Hey,
Wenn man sich das Ganze so anschaut, wirkt es, als ob bei euch beiden ziemlich viel unter der Oberfläche los war, was in diesem Wasserrohrbruch-Streit einfach übergekocht ist. Jobverlust, Alltagsstress… das sind keine leichten Themen, aber natürlich entschuldigt das nicht, wie heftig er damals reagiert hat. Ich kenne das aber von mir selbst: wenn ich wegen irgendwas vorbelastet bin und mein Freund dann mit was negativem um die Ecke kommt, auch wenn es eine Kleinigkeit ist, gehe ich schonmal an die Decke. Andersrum genau so . Es ist nicht fair, aber es ist leider irgendwo menschlich.
Was seine Entschuldigung und den "zweiten Versuch" angeht: Es ist schwer zu sagen, was genau seine Intention war (wir können ja niemandem in den Kopf gucken), aber sein Verhalten lässt vermuten, dass er selbst vielleicht unsicher war, ob er die Beziehung wirklich nochmal aufleben lassen möchte. Für eine klare Aussprache scheint er ja zunächst offen gewesen zu sein, aber als du ehrlich von deinen Kontakten erzählt hast, hat ihn das vermutlich getroffen – auch wenn ihr offiziell nicht mehr zusammen wart.

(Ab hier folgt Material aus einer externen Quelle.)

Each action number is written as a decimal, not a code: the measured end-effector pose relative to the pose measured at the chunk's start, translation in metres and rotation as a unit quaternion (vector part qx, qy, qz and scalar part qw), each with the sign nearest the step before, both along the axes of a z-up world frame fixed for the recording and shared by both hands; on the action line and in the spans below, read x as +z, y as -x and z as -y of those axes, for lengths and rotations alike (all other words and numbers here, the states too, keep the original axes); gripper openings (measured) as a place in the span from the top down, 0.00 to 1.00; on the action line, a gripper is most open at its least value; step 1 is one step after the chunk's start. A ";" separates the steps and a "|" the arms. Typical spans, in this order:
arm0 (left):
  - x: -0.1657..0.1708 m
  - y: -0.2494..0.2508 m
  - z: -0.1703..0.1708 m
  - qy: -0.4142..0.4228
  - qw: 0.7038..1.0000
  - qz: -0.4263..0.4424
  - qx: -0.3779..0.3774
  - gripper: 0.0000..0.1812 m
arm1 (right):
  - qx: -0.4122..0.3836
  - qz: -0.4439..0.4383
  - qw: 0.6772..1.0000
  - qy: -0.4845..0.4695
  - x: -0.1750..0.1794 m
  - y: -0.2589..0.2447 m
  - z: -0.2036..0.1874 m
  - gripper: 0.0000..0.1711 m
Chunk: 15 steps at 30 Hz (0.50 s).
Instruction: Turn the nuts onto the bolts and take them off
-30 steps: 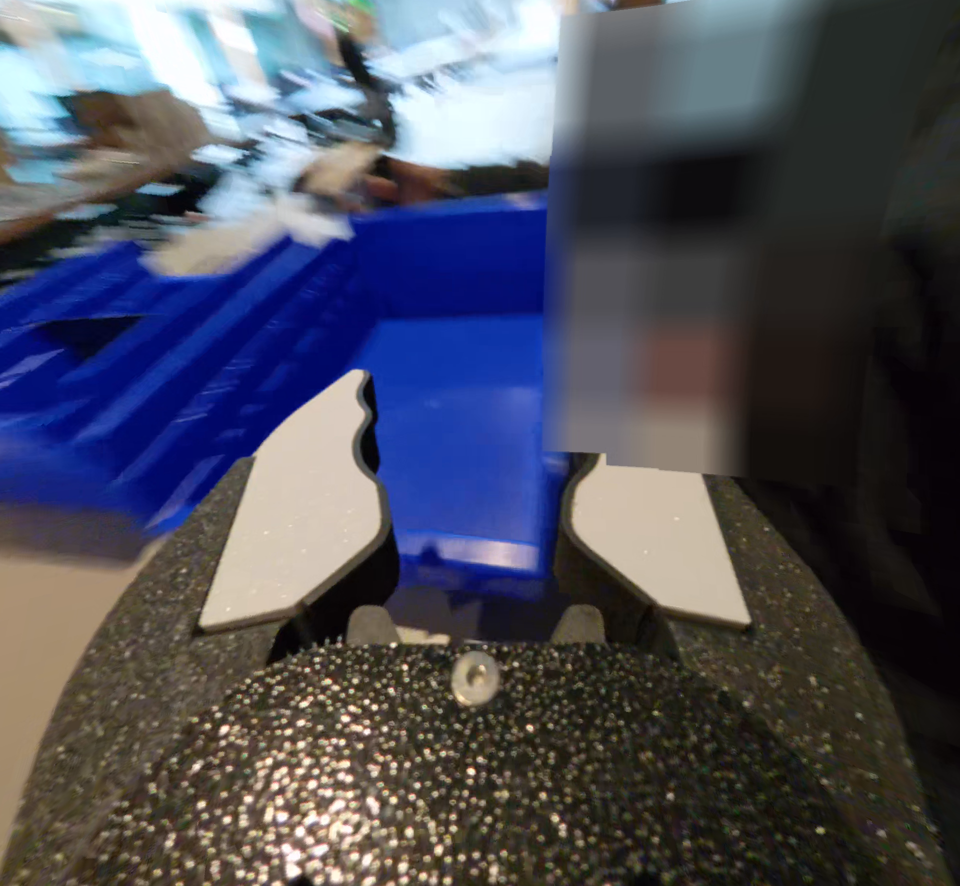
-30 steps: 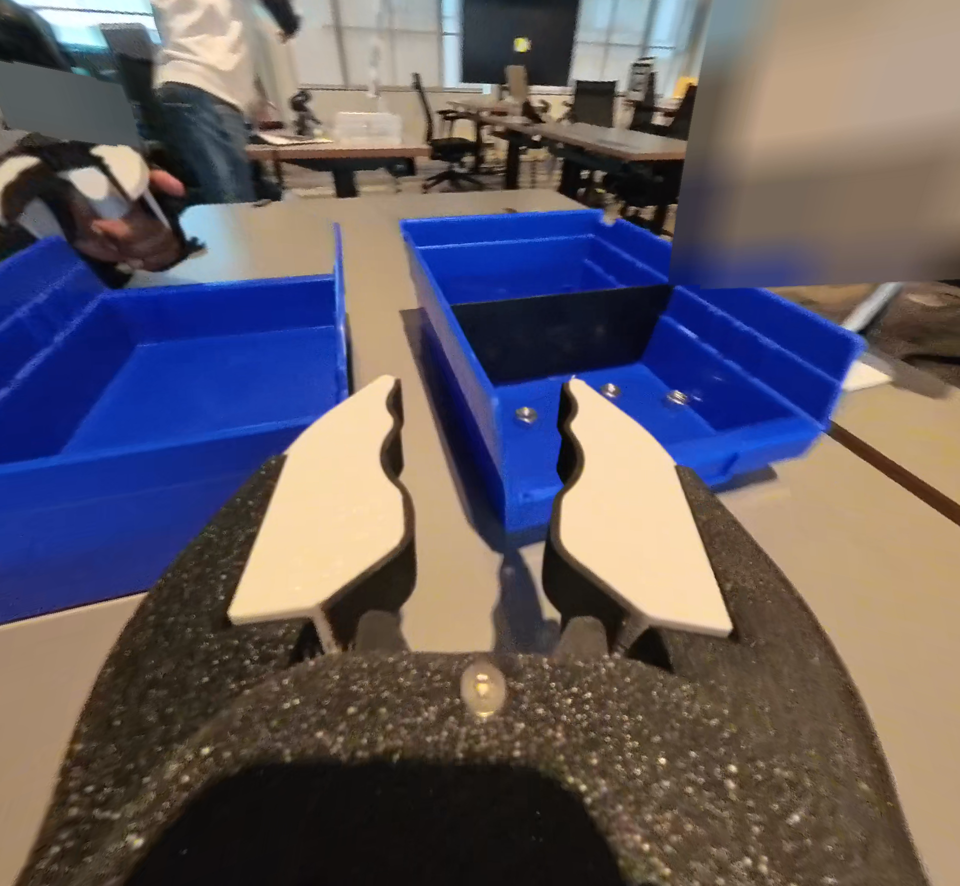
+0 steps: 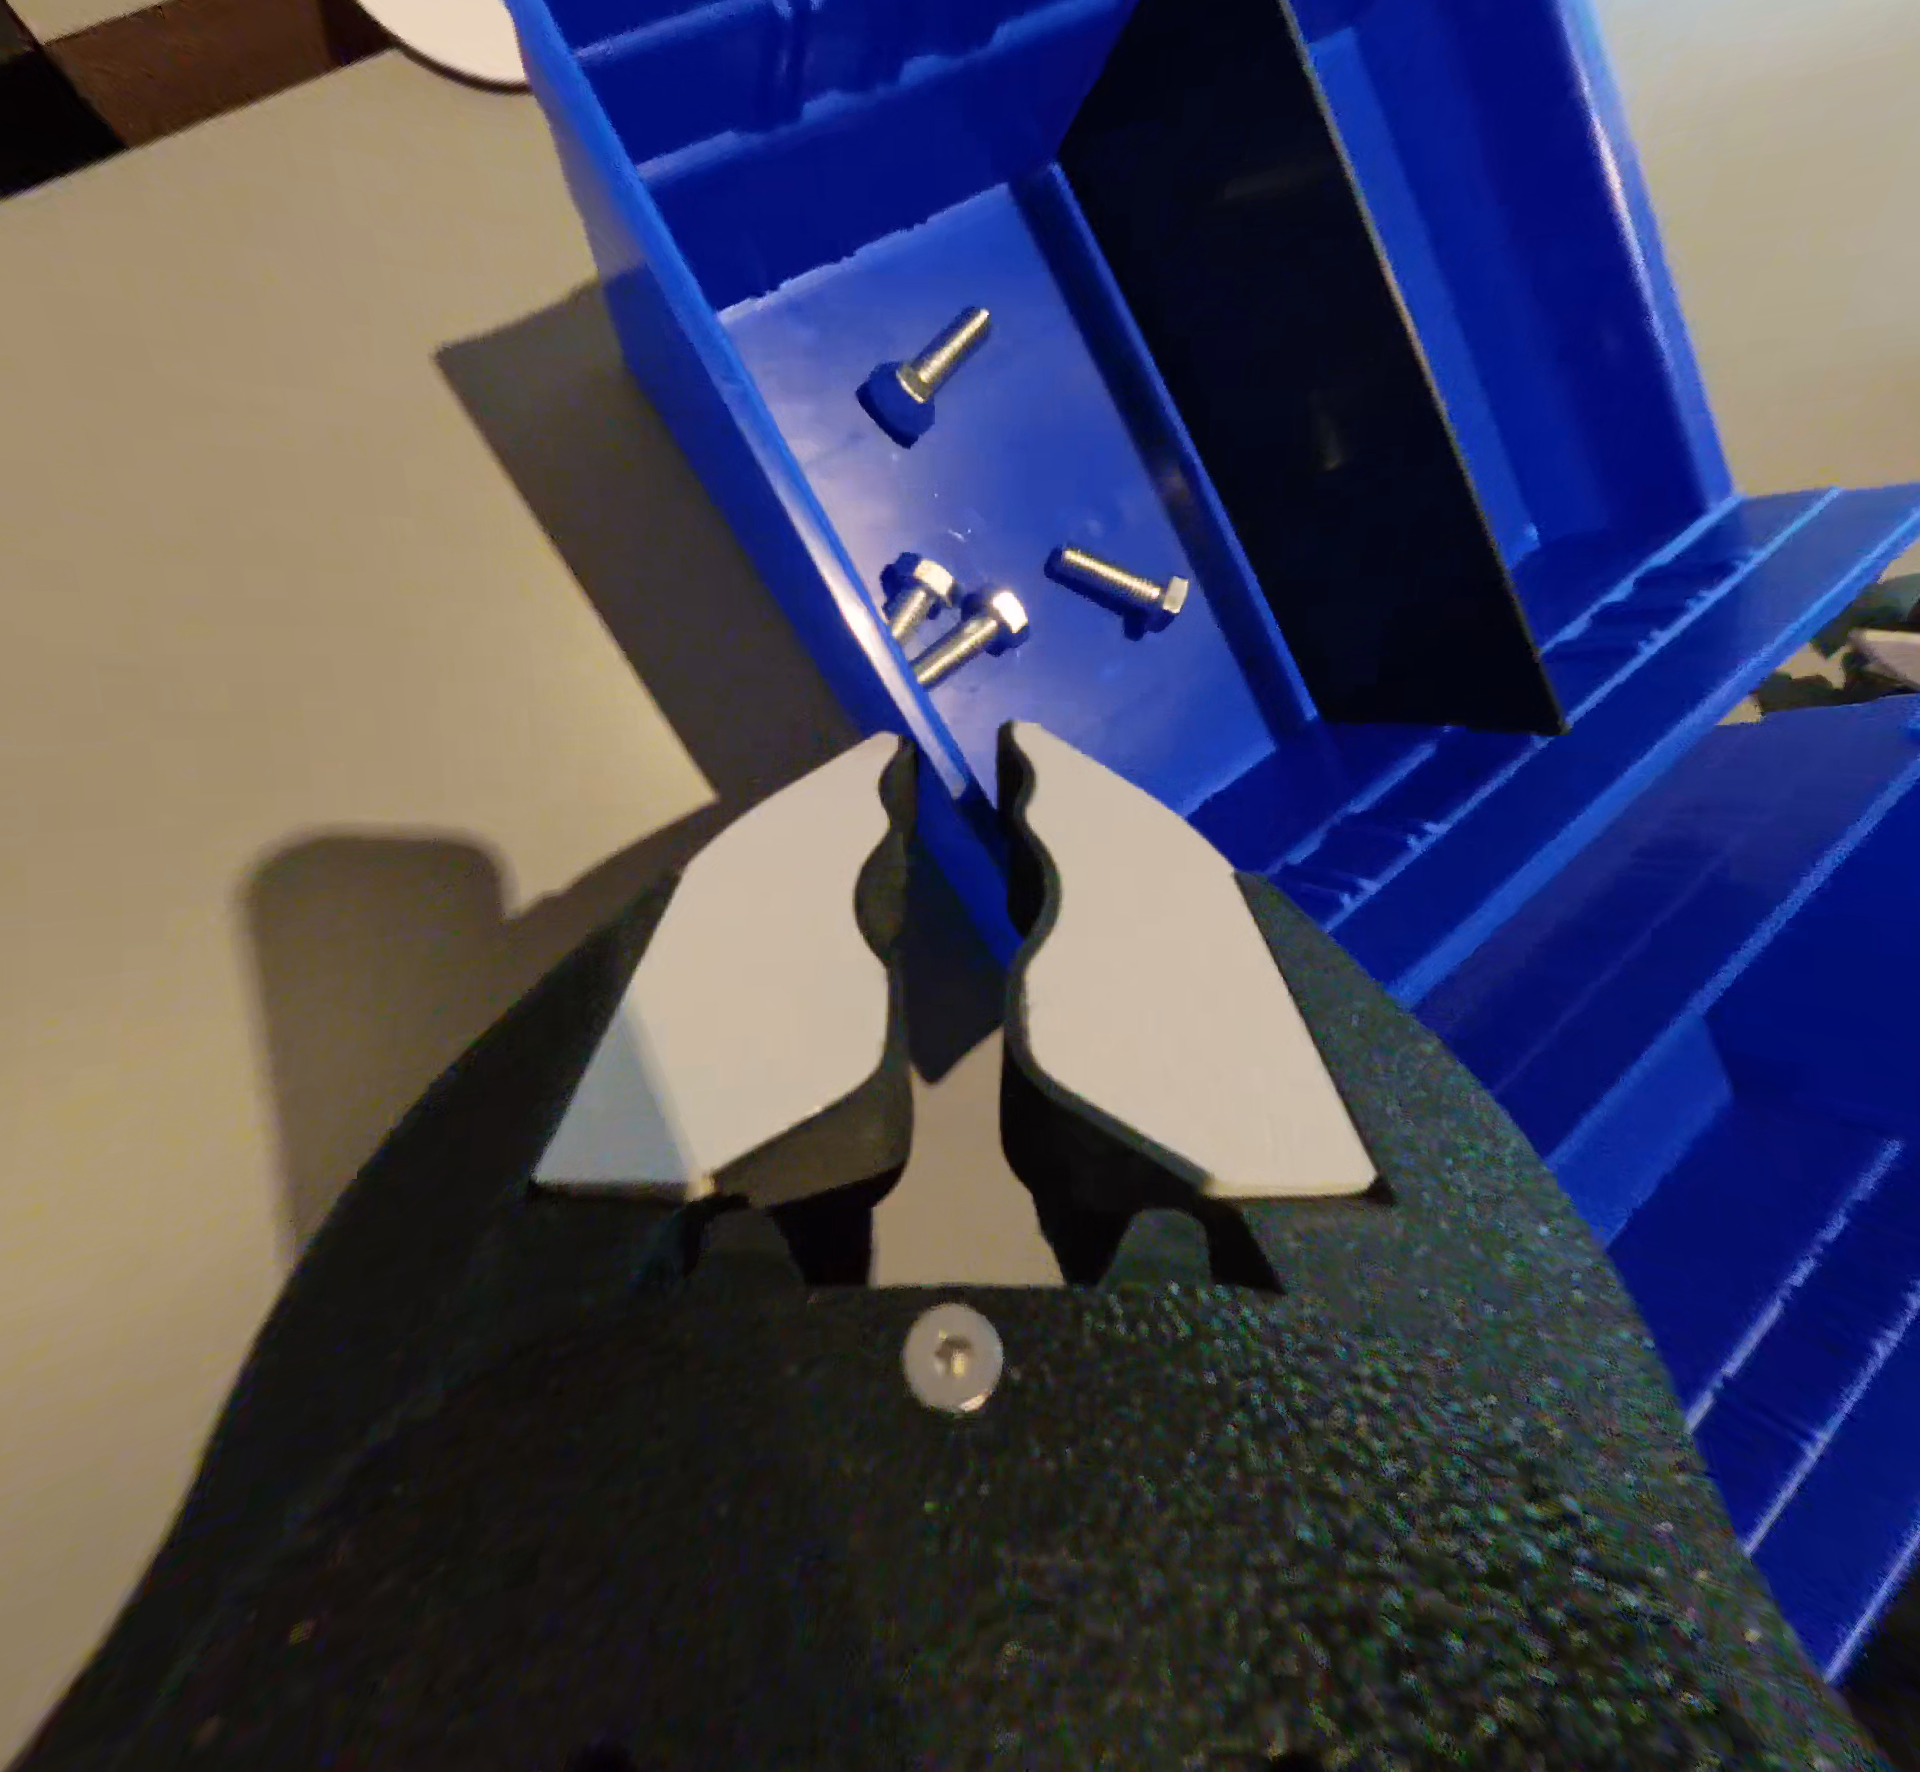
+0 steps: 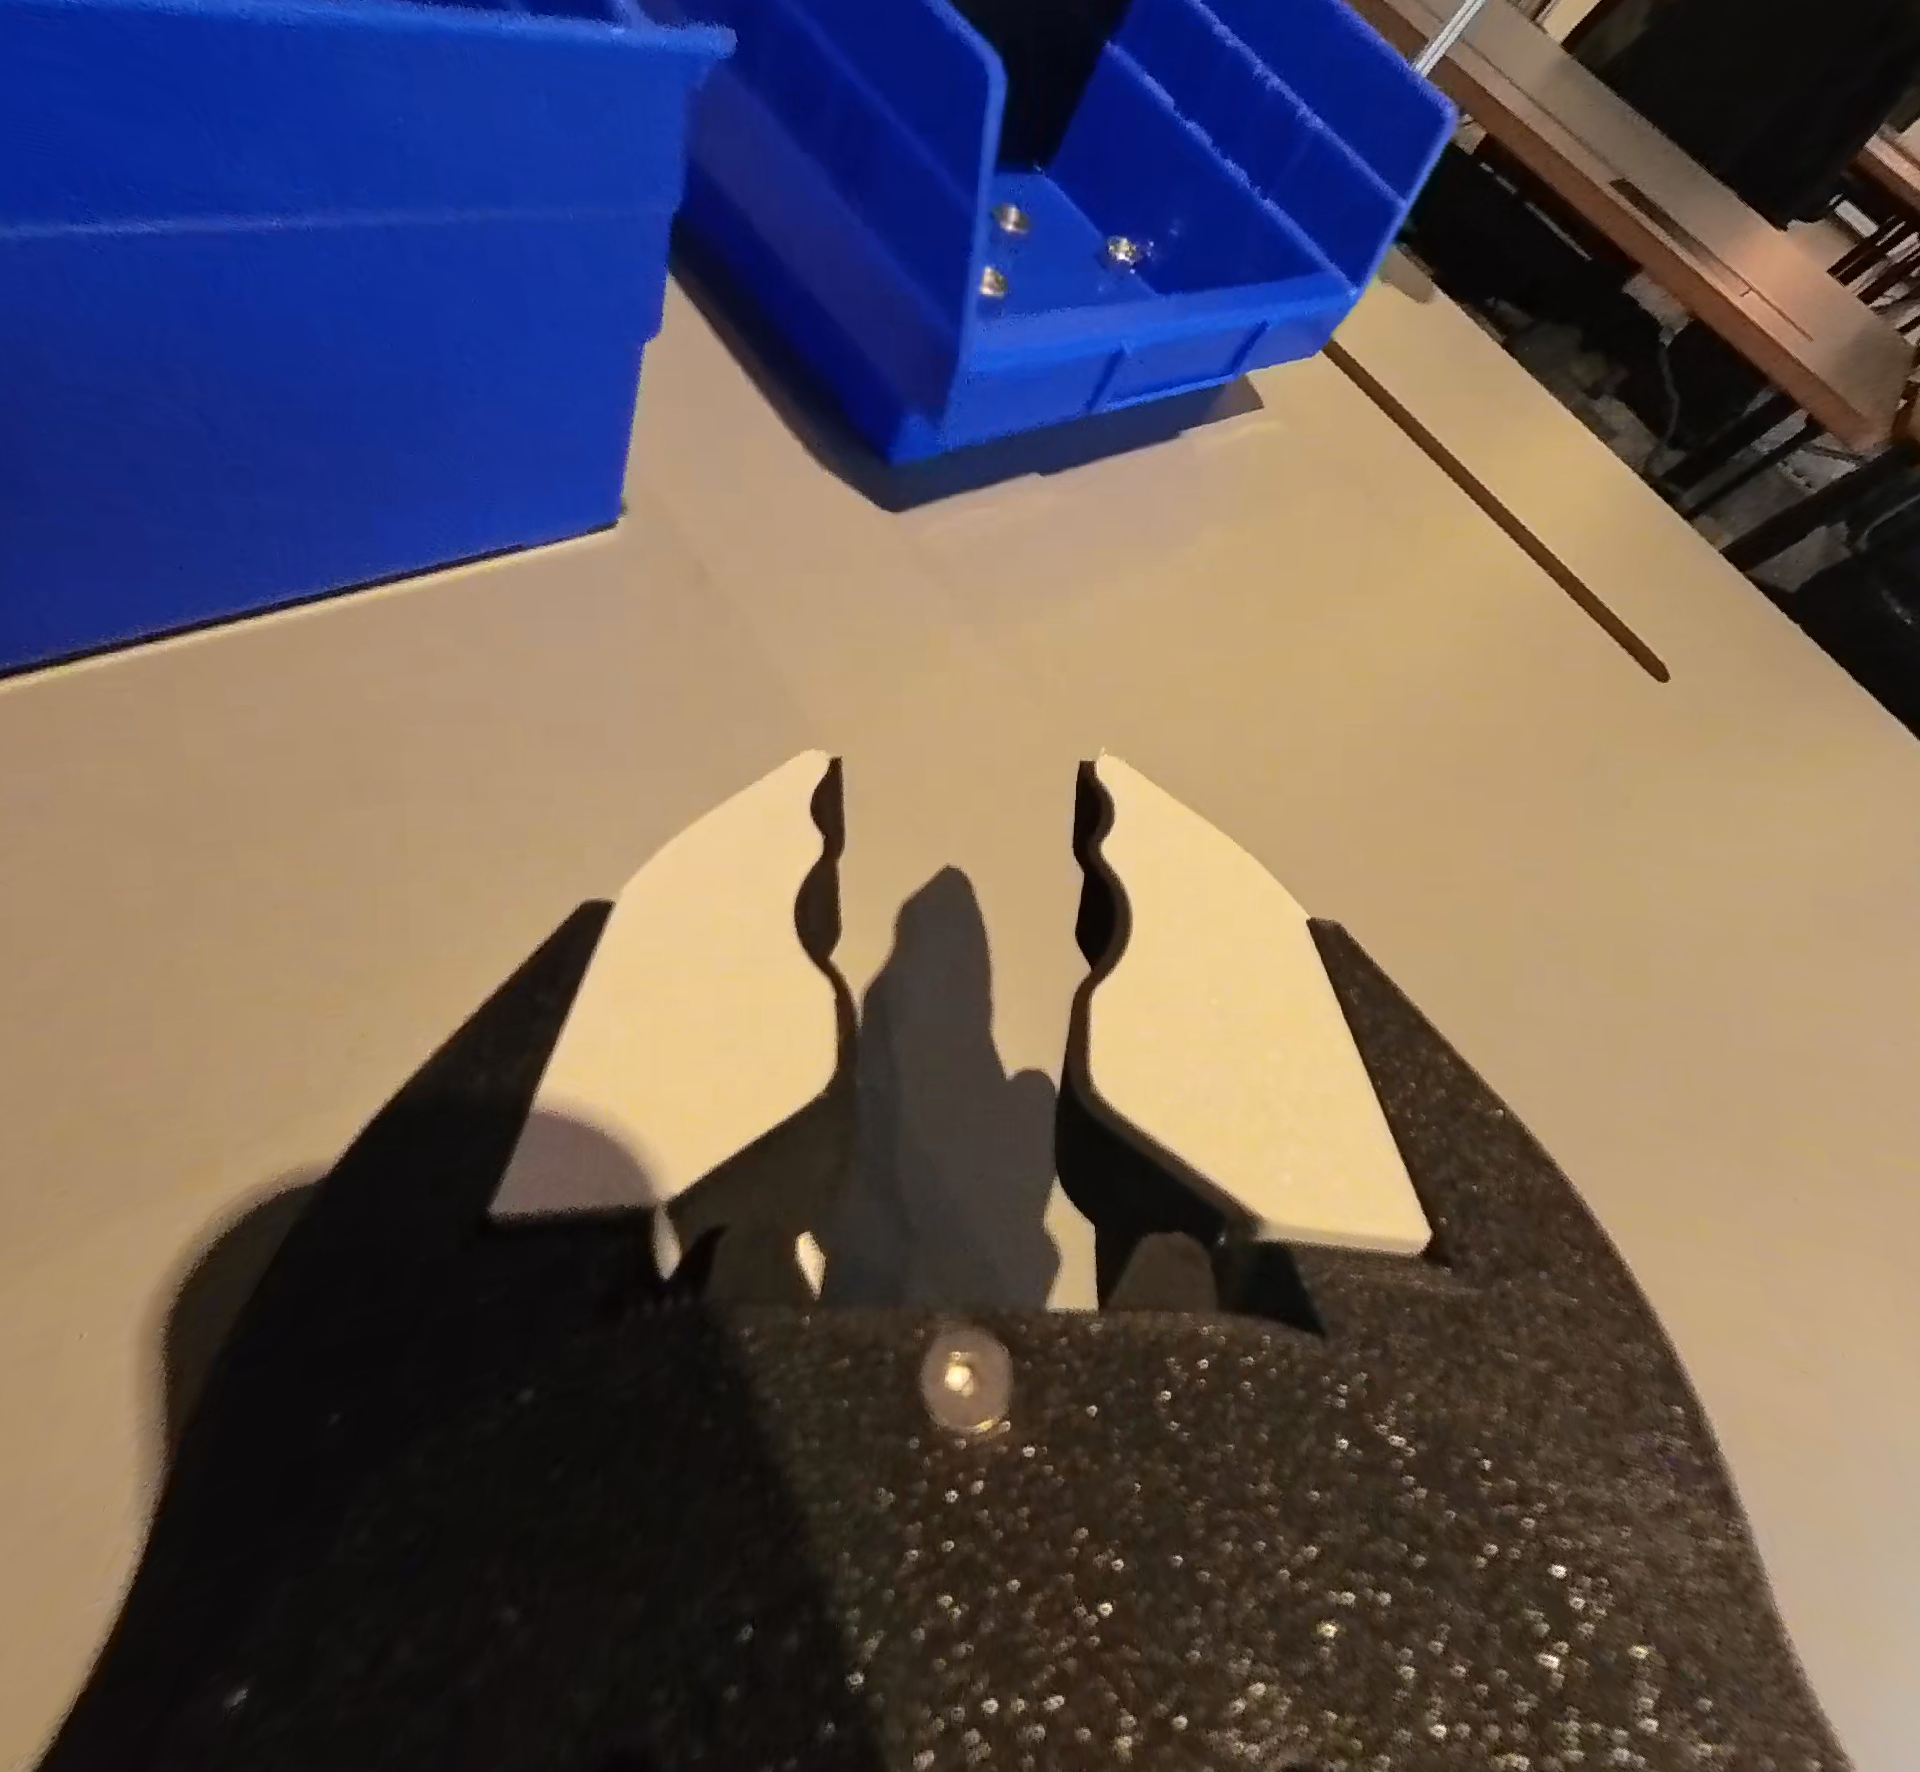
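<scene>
No nut is seen threaded onto a bolt yet, so the task is judged to be at its very start, with all turning on and taking off left to do. In the left wrist view, four loose bolts [image 3: 940,366] are seen lying on the floor of a blue bin [image 3: 665,195] at centre frame, next to a black divider [image 3: 1299,372]. The left claw [image 3: 954,754] is seen at lower centre, narrowly parted and empty, its tips straddling the bin's near wall. In the right wrist view, three nuts [image 4: 1122,251] are seen in the front compartment of a blue divided bin [image 4: 1143,372] at upper centre; a second blue bin [image 4: 312,268] fills the upper left, its contents hidden. The right claw [image 4: 958,766] is held wider apart and empty, above bare desk [image 4: 1247,631], well apart from the nuts.
</scene>
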<state>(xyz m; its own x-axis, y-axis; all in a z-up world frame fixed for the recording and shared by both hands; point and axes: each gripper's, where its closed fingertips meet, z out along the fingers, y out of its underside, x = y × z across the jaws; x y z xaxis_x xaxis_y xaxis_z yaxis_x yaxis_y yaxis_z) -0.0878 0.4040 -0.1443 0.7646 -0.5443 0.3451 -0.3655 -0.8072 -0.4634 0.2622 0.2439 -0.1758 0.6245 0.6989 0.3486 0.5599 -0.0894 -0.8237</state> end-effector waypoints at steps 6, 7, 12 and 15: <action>0.000 0.053 -0.017 -0.016 0.993 -0.115 0.020 0.95 | -0.001 -0.007 1.000 -0.004 0.003 -0.001 0.000 0.75; 0.000 0.067 -0.021 -0.016 0.991 -0.128 0.031 0.95 | -0.001 -0.006 1.000 -0.004 0.003 -0.001 0.000 0.75; 0.001 0.141 -0.028 -0.027 0.984 -0.160 0.073 0.94 | 0.003 0.002 1.000 -0.004 0.001 0.001 0.000 0.75; 0.000 0.182 -0.020 -0.027 0.982 -0.173 0.074 0.94 | 0.005 0.002 1.000 -0.001 0.000 0.002 0.001 0.75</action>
<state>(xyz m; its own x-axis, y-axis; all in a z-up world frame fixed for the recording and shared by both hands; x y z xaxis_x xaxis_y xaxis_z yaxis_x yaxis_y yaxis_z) -0.2702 0.4237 -0.1444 0.9027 -0.4296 0.0251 -0.3896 -0.8407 -0.3761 0.2605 0.2433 -0.1760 0.6157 0.7047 0.3525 0.5647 -0.0826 -0.8212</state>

Manchmal nutzen Menschen solche Situationen auch unbewusst als "Grund", um sich doch nicht auf einen zweiten Versuch einzulassen – sei es aus verletztem Ego oder weil die Zweifel ohnehin zu groß sind.
Wichtig ist letztlich, wie du mit der Situation umgehen möchtest. Du hast ehrlich kommuniziert, was in den Wochen nach der Trennung passiert ist, und das war dein gutes Recht. Wenn er damit nicht umgehen kann oder vielleicht ohnehin nicht vollständig reflektiert hat, was zwischen euch schiefgelaufen ist, dann ist es vielleicht besser, dass ihr nicht wieder dort anknüpft, wo es aufgehört hat.
Wie fühlst du dich jetzt mit etwas Abstand zu dem Ganzen?